Secretary General of FIFA
- Incumbent
- Assumed office 15 May 2024 31 December 2023 – 15 May 2024 (acting)
- Preceded by: Fatma Samoura

Personal details
- Born: 24 September 1980 (age 45) Geneva, Switzerland

= Mattias Grafström =

Swedish football administrator

Mattias Grafström (born 24 September 1980) is a Swedish football administrator who has served as the Secretary General for FIFA since 15 May 2024. He was formerly the Deputy Secretary General in 2019, and was nominated to the Secretary General ad interim in October 2023, until his formal appointment by the FIFA Council.

==Biography==
Mattias Grafström was born in Geneva on 24 September 1980 to a Swedish father and a Dutch mother. He grew up in Uppsala, and has been living in Switzerland for a long time.
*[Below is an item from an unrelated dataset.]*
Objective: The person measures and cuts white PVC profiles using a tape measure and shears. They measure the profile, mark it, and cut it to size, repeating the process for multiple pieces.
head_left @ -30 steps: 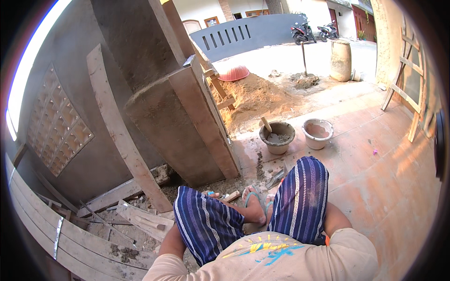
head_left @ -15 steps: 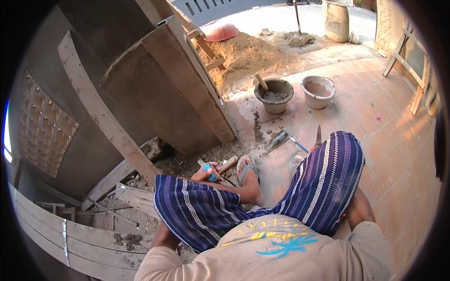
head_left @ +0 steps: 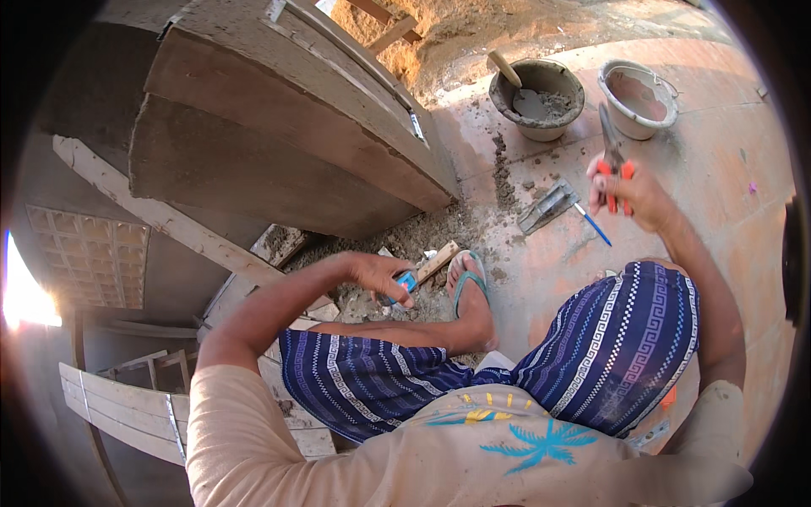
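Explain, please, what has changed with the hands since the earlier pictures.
The right hand has come forward into view, holding red-handled snips; when it took them is unclear. The left forearm has come into view too, while the left hand keeps its hold on the blue object. The mortar bucket and the metal trowel stayed in place.
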### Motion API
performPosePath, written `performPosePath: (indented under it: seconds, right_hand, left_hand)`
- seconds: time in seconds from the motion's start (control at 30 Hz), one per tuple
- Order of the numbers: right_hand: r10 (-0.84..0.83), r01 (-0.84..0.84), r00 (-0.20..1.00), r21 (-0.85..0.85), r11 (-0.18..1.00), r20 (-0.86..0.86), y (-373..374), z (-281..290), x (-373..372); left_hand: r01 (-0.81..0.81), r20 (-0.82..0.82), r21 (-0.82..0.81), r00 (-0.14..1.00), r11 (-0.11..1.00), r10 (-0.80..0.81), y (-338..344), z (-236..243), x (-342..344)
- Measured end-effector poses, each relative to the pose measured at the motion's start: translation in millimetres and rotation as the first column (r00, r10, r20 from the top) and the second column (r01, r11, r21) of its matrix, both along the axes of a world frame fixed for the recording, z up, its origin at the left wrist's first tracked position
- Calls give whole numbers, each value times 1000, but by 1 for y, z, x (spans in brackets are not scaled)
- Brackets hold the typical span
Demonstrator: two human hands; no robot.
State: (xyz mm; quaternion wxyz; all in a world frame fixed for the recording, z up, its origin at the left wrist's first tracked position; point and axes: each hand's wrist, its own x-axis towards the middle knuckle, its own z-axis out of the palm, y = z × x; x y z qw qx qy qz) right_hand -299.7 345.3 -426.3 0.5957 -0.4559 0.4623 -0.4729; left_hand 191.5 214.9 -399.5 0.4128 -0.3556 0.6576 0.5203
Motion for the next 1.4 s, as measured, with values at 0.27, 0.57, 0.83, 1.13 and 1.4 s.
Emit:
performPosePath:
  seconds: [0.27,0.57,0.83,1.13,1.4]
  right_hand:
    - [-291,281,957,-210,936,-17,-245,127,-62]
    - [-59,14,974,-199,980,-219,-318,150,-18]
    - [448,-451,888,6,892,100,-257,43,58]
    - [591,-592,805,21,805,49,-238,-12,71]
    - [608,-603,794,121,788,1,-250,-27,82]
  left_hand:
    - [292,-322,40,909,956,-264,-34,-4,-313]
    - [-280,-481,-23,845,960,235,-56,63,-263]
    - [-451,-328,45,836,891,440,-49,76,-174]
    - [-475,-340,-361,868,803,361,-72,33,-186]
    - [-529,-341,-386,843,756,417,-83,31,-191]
In February 2016, following Gianni Infantino's election as FIFA President, he became the FIFA Chief of Staff.

In 2019, he was the Deputy Secretary General of FIFA under Fatma Samoura.

On 4 October 2023, following Samoura's resignation, Grafström was nominated as the interim Secretary General of FIFA, assuming office on 31 December. He formally took office on 15 May 2024.

==Personal life==
Grafström is fluent in Swedish, Dutch, French, English, German and Spanish.